• [WHAT THIS TASK INVOLVES]
Copy out every line of the records in which "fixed" can be found.

• [DATA IN THIS EXERCISE]
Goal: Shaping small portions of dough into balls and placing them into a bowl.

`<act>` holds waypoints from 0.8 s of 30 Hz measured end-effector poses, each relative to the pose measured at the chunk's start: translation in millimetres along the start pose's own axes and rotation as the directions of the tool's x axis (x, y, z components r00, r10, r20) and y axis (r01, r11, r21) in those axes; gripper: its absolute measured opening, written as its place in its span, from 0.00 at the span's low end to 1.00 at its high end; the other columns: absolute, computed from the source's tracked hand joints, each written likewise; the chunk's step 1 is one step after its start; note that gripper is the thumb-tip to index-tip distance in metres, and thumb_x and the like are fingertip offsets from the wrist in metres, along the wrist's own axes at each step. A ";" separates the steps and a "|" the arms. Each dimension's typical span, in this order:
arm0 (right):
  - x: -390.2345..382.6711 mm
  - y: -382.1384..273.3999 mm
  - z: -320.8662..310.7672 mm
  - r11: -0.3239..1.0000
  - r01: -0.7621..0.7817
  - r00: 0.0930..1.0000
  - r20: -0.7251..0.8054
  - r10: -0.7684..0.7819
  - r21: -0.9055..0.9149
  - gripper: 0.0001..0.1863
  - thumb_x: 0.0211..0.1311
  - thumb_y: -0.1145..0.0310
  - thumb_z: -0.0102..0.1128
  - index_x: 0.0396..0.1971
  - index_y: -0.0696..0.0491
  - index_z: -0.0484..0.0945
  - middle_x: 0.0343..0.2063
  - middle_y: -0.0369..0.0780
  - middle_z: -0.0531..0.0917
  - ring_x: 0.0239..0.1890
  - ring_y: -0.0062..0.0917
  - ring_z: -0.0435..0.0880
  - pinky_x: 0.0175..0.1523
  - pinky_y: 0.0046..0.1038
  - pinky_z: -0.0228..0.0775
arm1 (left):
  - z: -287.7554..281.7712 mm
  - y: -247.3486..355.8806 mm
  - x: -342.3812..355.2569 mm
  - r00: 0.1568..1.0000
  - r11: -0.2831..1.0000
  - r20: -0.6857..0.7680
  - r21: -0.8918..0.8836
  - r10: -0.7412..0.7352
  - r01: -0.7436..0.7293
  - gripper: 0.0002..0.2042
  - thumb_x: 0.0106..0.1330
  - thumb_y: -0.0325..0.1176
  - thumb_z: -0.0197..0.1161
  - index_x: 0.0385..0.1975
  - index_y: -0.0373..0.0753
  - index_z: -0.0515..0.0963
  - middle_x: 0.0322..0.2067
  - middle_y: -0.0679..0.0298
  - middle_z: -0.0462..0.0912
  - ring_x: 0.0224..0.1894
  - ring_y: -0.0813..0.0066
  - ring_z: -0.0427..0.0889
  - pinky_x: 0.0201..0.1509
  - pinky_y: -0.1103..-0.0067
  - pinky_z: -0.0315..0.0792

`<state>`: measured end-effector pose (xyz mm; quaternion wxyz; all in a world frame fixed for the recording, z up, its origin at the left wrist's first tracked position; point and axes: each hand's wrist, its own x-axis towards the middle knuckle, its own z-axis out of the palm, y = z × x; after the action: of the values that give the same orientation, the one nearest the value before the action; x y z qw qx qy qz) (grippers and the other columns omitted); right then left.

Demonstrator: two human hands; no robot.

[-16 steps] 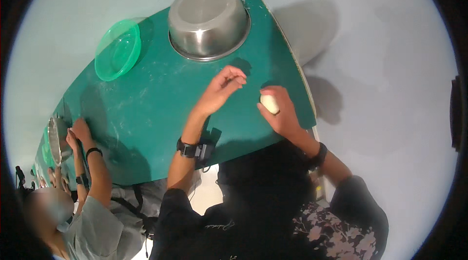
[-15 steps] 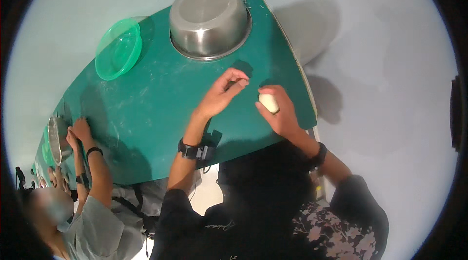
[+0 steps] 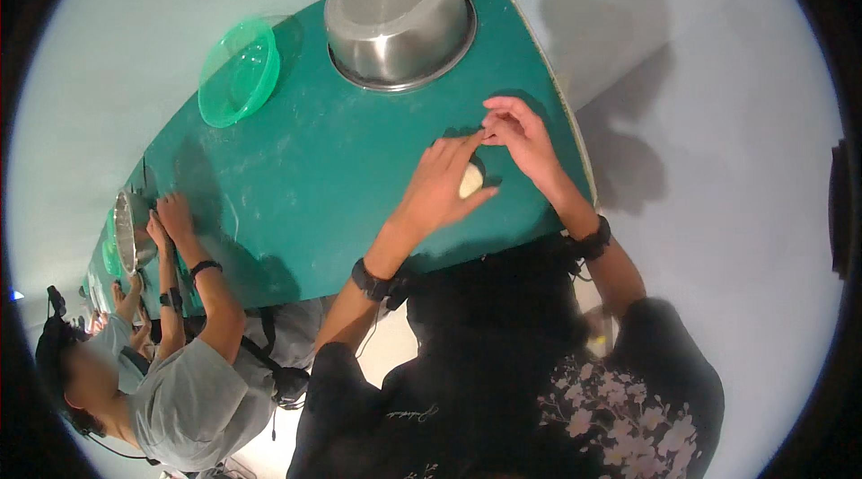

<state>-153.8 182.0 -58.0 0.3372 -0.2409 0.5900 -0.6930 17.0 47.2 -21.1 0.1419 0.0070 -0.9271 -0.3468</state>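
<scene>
A pale, smooth lump that looks like dough (image 3: 471,180) sits at the green table's near right part. My left hand (image 3: 435,184) is over it, fingers stretched forward and thumb spread to the right. The lump shows between index finger and thumb, partly covered by the hand. I cannot tell whether it rests on the table. My right hand (image 3: 530,145) is just beyond, to the right, its fingertips closed together against the tip of my left index finger. Anything small pinched there is hidden.
An upturned steel basin (image 3: 400,26) stands at the far end of the green table (image 3: 323,174), which has whitish smears. A green plastic bowl (image 3: 238,75) is at the left edge. A co-worker (image 3: 193,389) on the left handles a metal bowl (image 3: 135,232).
The lump has passed from my right hand to under my left hand. My left hand has moved right, and my right hand has moved forward to touch its fingertip. The view has shifted slightly.
</scene>
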 end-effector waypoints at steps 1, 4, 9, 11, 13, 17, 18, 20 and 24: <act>7.0 -13.4 3.3 0.997 -0.073 0.997 -0.021 0.073 0.016 0.15 0.80 0.75 0.60 0.62 0.58 0.79 0.46 0.36 0.85 0.49 0.21 0.87 0.58 0.28 0.82 | -4.2 2.2 -6.1 0.999 0.999 0.044 0.043 0.022 -0.024 0.38 0.65 0.42 0.81 0.72 0.34 0.74 0.65 0.48 0.80 0.64 0.44 0.78 0.72 0.56 0.71; 44.6 -36.7 11.6 0.981 -0.079 0.997 -0.002 0.081 0.175 0.16 0.83 0.66 0.60 0.62 0.56 0.81 0.45 0.36 0.86 0.48 0.22 0.86 0.58 0.29 0.79 | -16.7 11.7 -25.8 0.994 0.985 0.068 0.147 0.086 -0.095 0.33 0.64 0.41 0.82 0.66 0.37 0.77 0.62 0.50 0.81 0.62 0.46 0.79 0.66 0.57 0.75; 108.3 -10.8 -8.0 0.839 -0.016 0.999 -0.017 0.030 0.544 0.16 0.82 0.64 0.61 0.60 0.56 0.83 0.44 0.37 0.87 0.45 0.23 0.84 0.58 0.31 0.77 | 11.1 3.7 -40.8 0.994 0.983 -0.062 0.171 0.084 -0.073 0.26 0.65 0.38 0.82 0.59 0.39 0.80 0.56 0.52 0.81 0.51 0.50 0.85 0.52 0.61 0.81; 114.2 1.4 -8.7 0.788 0.017 0.998 -0.055 0.022 0.615 0.15 0.83 0.66 0.59 0.60 0.57 0.82 0.44 0.38 0.87 0.46 0.23 0.84 0.58 0.30 0.77 | 16.0 0.7 -35.3 0.986 0.982 -0.136 0.179 0.092 -0.067 0.24 0.66 0.38 0.82 0.58 0.40 0.80 0.54 0.53 0.82 0.47 0.51 0.86 0.48 0.62 0.82; 111.7 1.6 -11.5 0.748 0.029 0.999 -0.039 -0.004 0.663 0.15 0.83 0.68 0.58 0.60 0.58 0.82 0.44 0.39 0.86 0.46 0.24 0.84 0.57 0.29 0.77 | 14.1 3.2 -30.4 0.959 0.993 -0.258 -0.010 -0.119 0.120 0.20 0.68 0.32 0.79 0.58 0.40 0.81 0.50 0.54 0.83 0.44 0.54 0.87 0.47 0.66 0.82; 113.1 3.2 -7.5 0.793 -0.007 0.998 -0.049 0.046 0.610 0.14 0.83 0.68 0.57 0.60 0.58 0.82 0.43 0.39 0.86 0.45 0.24 0.84 0.57 0.29 0.78 | 3.1 11.2 -30.7 0.925 0.976 -0.311 -0.077 -0.217 0.203 0.17 0.70 0.27 0.73 0.58 0.41 0.83 0.50 0.55 0.85 0.48 0.54 0.87 0.51 0.66 0.82; 113.9 3.2 -2.8 0.804 0.011 1.000 -0.029 0.007 0.594 0.15 0.83 0.68 0.58 0.60 0.58 0.82 0.43 0.39 0.86 0.45 0.24 0.84 0.57 0.29 0.78 | -5.0 8.2 -40.9 0.954 0.987 -0.264 0.039 -0.143 0.159 0.16 0.70 0.26 0.71 0.57 0.39 0.83 0.52 0.55 0.86 0.50 0.52 0.87 0.54 0.63 0.82; 110.2 0.5 4.2 0.820 0.032 0.999 -0.010 -0.032 0.572 0.14 0.83 0.68 0.58 0.59 0.58 0.83 0.42 0.39 0.87 0.45 0.23 0.84 0.56 0.29 0.78 | -10.9 8.5 -55.1 0.977 0.984 -0.188 0.120 -0.104 0.128 0.16 0.70 0.30 0.70 0.56 0.38 0.85 0.58 0.56 0.87 0.56 0.50 0.86 0.62 0.59 0.80; 107.6 0.2 -2.0 0.876 0.042 0.999 -0.046 -0.022 0.480 0.13 0.82 0.69 0.58 0.57 0.58 0.84 0.42 0.39 0.88 0.44 0.22 0.85 0.55 0.28 0.79 | -0.6 32.3 -36.8 0.987 0.975 -0.107 0.173 -0.120 0.138 0.18 0.71 0.32 0.71 0.59 0.37 0.84 0.63 0.56 0.85 0.64 0.49 0.84 0.68 0.58 0.77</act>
<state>-225.8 102.4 -65.5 0.3633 -0.1457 0.4021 -0.8277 55.2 75.5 -9.4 0.1623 0.0966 -0.9443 -0.2694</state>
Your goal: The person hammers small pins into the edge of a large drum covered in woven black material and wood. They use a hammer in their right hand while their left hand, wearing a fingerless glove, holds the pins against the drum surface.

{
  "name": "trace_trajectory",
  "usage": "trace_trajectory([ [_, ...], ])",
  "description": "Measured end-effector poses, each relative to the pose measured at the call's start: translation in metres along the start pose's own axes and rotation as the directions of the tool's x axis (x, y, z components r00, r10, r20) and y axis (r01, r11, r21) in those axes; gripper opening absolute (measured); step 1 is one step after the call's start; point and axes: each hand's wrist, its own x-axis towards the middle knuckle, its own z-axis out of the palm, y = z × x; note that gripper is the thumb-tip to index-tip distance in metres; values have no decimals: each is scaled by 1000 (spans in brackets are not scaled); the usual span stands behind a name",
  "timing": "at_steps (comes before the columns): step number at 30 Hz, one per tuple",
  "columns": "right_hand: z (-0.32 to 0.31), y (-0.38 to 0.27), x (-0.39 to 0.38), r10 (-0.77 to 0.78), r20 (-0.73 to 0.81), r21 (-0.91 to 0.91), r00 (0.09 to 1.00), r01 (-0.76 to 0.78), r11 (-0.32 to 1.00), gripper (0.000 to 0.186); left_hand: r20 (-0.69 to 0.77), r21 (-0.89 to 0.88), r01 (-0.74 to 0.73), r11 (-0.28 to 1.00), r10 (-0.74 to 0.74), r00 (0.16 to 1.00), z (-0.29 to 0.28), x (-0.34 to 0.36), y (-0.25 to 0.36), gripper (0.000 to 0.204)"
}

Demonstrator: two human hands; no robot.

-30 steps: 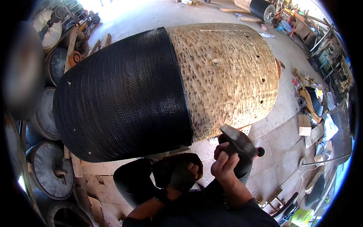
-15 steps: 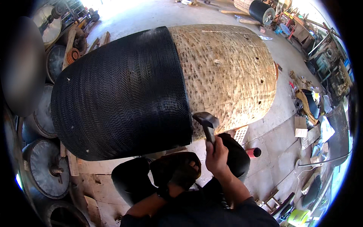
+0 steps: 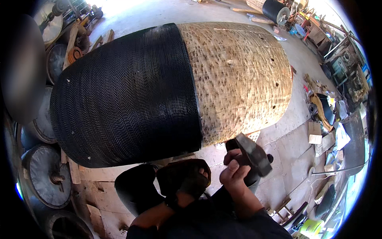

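My right hand is closed round a hammer, its metal head raised near my right knee, apart from the big roller. My left hand, in a dark fingerless glove, rests in my lap with its fingers curled at a dark pouch-like thing with a reddish edge. What those fingers hold is hidden. Before me lies the roller. Its left half is wrapped in black, finely ridged covering; its right half is bare pale wood, pitted all over, with several dark holes near the right end.
At the left stand several rollers with round metal ends. Wooden beams lie near the roller's left end. A smaller half-black roller lies far right. Scraps, a cardboard box and a yellow-green container line the right side.
My right hand has drawn the hammer away from the edge of the black covering, to the right and toward me, turning its head. The left hand stays put.
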Motion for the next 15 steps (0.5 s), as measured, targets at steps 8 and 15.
trace_trajectory([
  [8, -1, -20, -2, 205, -10, -4, 979, -205, 979, 12, -171, -74, 38, 997, -50, 984, 25, -8, 2, 24],
  [15, 11, -4, 7, 354, 208, -232, 912, -305, 923, 9, -226, -299, 158, 941, -231, 946, -60, -1, -6, 25],
])
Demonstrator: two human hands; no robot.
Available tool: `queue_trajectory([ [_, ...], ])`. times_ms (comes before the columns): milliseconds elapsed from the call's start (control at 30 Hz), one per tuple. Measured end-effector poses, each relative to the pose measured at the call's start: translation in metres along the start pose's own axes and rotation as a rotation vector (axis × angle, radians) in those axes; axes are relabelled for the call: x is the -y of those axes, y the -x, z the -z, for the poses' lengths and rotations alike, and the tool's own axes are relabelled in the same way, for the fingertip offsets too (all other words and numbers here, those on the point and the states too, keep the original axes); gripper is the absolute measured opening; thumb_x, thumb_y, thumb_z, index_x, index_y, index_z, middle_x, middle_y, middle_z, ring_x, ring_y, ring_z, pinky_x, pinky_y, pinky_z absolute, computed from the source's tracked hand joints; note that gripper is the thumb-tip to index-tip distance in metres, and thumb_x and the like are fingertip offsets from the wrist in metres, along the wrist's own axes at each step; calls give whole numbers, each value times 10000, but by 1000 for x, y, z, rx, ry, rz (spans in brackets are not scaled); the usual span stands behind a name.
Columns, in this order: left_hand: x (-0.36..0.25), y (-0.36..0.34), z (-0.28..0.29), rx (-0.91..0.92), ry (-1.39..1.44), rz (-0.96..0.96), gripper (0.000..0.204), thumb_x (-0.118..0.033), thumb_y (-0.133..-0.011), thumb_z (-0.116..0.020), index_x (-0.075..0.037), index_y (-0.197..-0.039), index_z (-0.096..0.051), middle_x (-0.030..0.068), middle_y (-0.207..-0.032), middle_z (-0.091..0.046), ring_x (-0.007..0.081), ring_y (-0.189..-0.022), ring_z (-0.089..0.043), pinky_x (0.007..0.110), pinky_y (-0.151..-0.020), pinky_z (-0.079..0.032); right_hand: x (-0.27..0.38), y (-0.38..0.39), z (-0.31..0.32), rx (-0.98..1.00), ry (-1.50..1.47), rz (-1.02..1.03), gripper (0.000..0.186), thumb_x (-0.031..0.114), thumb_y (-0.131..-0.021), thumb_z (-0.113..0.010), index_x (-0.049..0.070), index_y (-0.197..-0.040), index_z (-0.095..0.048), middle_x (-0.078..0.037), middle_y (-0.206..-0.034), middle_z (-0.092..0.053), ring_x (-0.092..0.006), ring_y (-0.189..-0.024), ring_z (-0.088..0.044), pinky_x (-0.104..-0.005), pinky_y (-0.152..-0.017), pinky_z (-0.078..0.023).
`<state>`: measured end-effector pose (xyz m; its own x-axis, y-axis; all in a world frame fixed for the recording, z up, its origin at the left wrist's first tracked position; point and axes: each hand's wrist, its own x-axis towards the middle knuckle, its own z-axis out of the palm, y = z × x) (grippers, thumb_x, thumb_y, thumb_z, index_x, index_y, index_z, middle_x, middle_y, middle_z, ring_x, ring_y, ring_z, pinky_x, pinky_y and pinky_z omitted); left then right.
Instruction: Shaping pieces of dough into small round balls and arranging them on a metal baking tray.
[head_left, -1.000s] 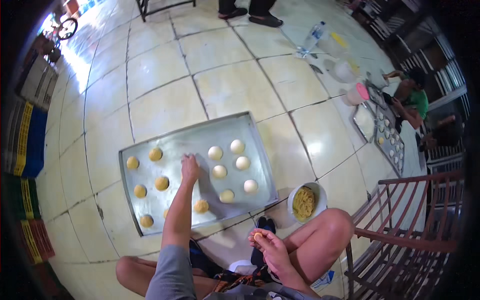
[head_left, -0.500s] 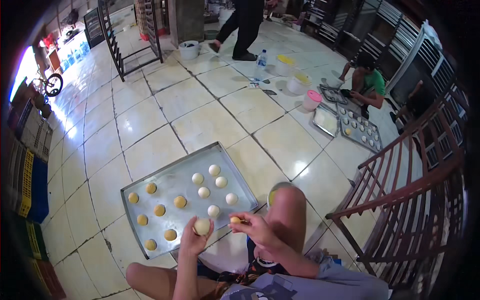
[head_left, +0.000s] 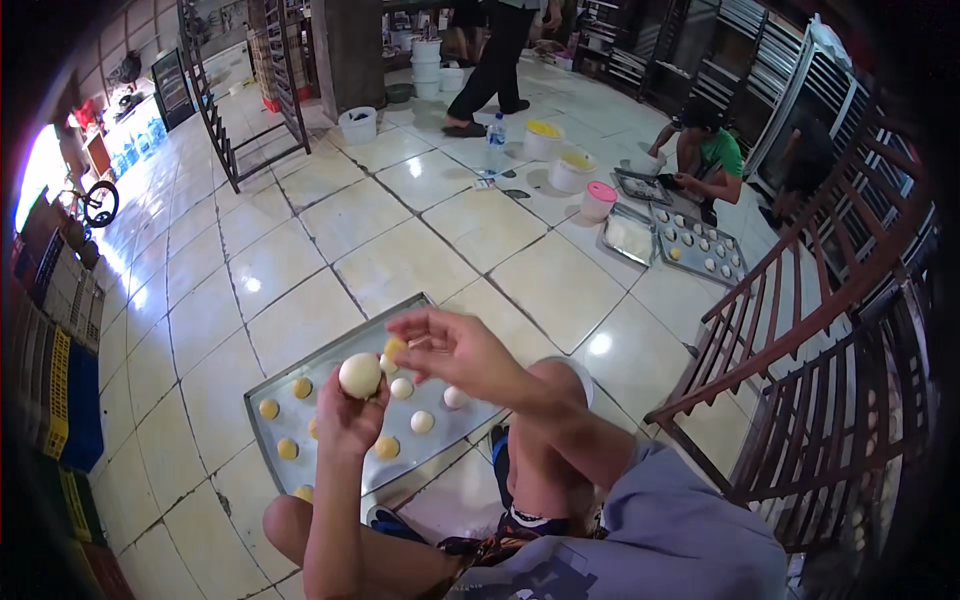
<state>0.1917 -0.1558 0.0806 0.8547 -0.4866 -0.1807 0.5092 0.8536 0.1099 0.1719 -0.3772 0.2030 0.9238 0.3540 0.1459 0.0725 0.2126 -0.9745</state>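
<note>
A smooth, pale dough ball (head_left: 361, 375) sits in the curled fingers of my left hand (head_left: 350, 420), raised above the metal baking tray (head_left: 262, 412). Close beside it, my right hand (head_left: 462, 352) reaches across with a small yellow lump (head_left: 395, 347) between thumb and fingers. Yellow balls (head_left: 302, 388) lie toward the tray's left side and white balls (head_left: 422, 421) toward its right. One yellow ball (head_left: 387, 447) lies close to my left wrist. My hands and left forearm hide some of the balls.
A metal rack (head_left: 760, 370) stands close on the right. Further off, a person in a green top (head_left: 725, 155) crouches by a tray of dough balls (head_left: 690, 240), near a pink-lidded tub (head_left: 599, 200) and white buckets (head_left: 572, 172). Stacked crates (head_left: 75, 400) line the left.
Both hands have risen and moved left over the tray, the dough ball and yellow lump with them. A yellow ball now shows where my left hand was. My view has shifted slightly.
</note>
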Motion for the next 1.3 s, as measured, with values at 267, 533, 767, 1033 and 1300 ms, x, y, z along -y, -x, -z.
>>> queue_trajectory([
  [267, 41, 14, -46, -248, -75, -345, 336, -124, -960, -422, 80, -1226, -443, 248, -1214, -506, 365, -1105, -555, 473, -974, -496, 6, -55, 7, 42, 107, 33, 257, 33, -862, -681, -17, -1111, -644, -77, -936, -675, -115, -833, -622, -220, -732, -525],
  [533, 67, 20, -93, -245, -5, -517, 484, -359, -983, -436, 41, -1254, -466, 226, -1200, -543, 326, -1089, -562, 422, -976, -472, 4, -38, 17, 61, 180, 57, 265, -55, -818, -686, -22, -1077, -642, -93, -1054, -646, -166, -909, -630, -252, -820, -532],
  [767, 71, 25, -78, -437, -597, -761, 487, -44, -952, -511, -124, -1394, -323, 176, -1236, -558, 261, -1032, -611, 353, -815, -561, -27, -31, -3, 71, 356, 405, 256, 42, -821, -700, 51, -1073, -656, -54, -1006, -644, -151, -805, -617, -243, -754, -523],
  [1033, 75, 19, -68, -300, -503, -636, 552, -73, -965, -524, -46, -1451, -262, 128, -1274, -538, 190, -1002, -604, 228, -874, -478, -11, -15, -5, -37, 649, 506, 138, 160, -863, -664, 54, -951, -669, -38, -838, -638, -176, -656, -567, -291, -598, -442],
  [1300, 76, 20, -96, -398, -371, -499, 347, -244, -995, -542, -11, -1251, -539, 70, -1070, -635, 96, -942, -595, 170, -789, -451, -30, -27, -3, -63, 724, 767, 164, 146, -870, -663, 55, -1004, -686, -39, -914, -658, -202, -749, -599, -277, -685, -481],
])
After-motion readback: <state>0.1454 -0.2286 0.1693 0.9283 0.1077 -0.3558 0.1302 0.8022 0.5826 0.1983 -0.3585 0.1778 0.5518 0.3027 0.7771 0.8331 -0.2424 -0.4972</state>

• [TASK OUTPUT]
`<state>`: measured end-effector pose (xyz mm; quaternion wxyz; all in a world frame fixed for the recording, z up, its origin at the left wrist's first tracked position; point and axes: each hand's wrist, its own x-axis towards the middle knuckle, its own z-axis out of the palm, y = z × x; after the action: of the values that give the same orientation, the one nearest the value before the action; x y z qw qx qy qz) (grippers and the other columns omitted); right then left.
`<state>`: measured end-effector pose (xyz m; its own x-axis, y-axis; all in a world frame fixed for the recording, z up, its origin at the left wrist's first tracked position; point and axes: each hand's wrist, its own x-axis towards the middle knuckle, its own z-axis out of the palm, y = z × x) (grippers, thumb_x, thumb_y, thumb_z, index_x, index_y, index_z, middle_x, middle_y, middle_z, ring_x, ring_y, ring_z, pinky_x, pinky_y and pinky_z omitted); left then right.

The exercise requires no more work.